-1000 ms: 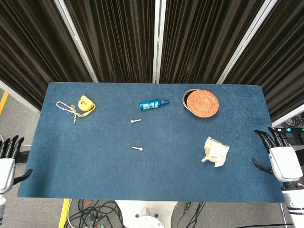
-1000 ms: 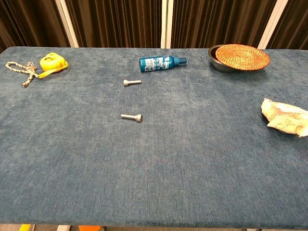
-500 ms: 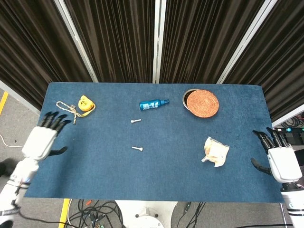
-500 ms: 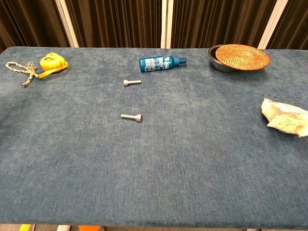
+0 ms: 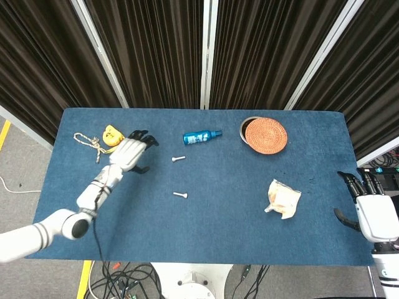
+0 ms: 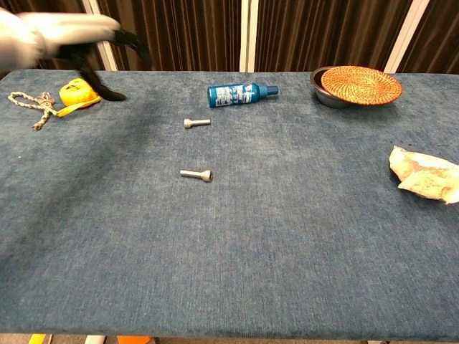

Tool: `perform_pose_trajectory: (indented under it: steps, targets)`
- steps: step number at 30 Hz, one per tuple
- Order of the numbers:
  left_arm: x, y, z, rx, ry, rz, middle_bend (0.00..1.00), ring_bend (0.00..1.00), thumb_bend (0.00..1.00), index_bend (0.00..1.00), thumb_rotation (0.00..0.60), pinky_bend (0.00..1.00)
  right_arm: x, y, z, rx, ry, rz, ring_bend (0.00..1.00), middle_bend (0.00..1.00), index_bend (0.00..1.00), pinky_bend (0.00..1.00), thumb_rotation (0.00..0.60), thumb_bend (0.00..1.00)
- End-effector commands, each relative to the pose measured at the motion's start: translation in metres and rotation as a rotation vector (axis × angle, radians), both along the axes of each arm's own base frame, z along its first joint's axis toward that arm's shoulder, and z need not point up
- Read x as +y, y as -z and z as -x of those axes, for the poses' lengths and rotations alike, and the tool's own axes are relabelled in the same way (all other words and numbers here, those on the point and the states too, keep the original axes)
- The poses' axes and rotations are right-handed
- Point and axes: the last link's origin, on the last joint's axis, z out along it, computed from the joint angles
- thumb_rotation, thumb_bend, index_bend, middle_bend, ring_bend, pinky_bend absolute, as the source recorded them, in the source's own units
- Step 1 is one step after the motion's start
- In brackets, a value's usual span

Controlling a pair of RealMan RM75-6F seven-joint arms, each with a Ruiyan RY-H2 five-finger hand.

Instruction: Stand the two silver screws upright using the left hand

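— Two short silver metal screws are lying flat on the blue felt-covered bench [image 5: 206, 237]. Taking the blue plastic spray bottle [image 5: 202, 136] as the landmark, the far screw [image 5: 178, 159] is sitting just in front of the bottle and slightly to its left, and the near screw [image 5: 181, 195] is lying further in front of the bottle, well apart from it.

— Where is the left hand [image 5: 129, 153] sitting?

— It is hovering to the left of the bottle, beside the far screw, with its dark fingers [image 5: 144, 138] spread apart and nothing in them. The right hand [image 5: 373, 215] is waiting far to the right of the bottle, off the bench edge, fingers apart and holding nothing.

— So how should the reach go?

— I am judging that the far screw is the natural first target. The hand should be coming down over the shaft rather than the head, pinching it between thumb and a fingertip, then tipping it so the wide head is meeting the felt. Soft felt is likely making a narrow base wobble, so releasing slowly is mattering most.

— Anything in the way?

— Only the yellow tape measure with its beige cord [image 5: 111, 136], lying further left of the bottle.
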Motion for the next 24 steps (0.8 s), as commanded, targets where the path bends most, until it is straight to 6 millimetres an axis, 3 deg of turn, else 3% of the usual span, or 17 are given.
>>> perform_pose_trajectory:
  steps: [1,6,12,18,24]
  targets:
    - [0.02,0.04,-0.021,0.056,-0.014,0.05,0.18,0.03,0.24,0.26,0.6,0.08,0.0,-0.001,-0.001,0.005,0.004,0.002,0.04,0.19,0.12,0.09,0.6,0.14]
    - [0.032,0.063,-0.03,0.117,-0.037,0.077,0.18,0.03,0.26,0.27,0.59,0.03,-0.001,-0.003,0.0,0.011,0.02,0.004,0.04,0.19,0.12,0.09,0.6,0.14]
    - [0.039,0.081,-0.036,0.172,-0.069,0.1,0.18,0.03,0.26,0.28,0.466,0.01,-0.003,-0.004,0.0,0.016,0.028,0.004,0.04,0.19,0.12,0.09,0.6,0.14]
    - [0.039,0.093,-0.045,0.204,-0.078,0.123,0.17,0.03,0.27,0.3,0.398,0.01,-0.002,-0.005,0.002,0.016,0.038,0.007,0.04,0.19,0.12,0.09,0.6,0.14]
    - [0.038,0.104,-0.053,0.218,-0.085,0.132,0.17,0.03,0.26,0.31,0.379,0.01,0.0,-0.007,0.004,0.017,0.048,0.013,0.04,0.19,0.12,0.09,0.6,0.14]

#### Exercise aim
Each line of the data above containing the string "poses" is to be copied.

#### Solution for this task
- Read x as +y, y as -z and z as -x of those axes, for the poses' lengths and rotations alike, and the tool's own axes are relabelled in the same way (all other words and numbers here, those on the point and the states too, keep the original axes)
- The poses' axes and rotations are right-handed

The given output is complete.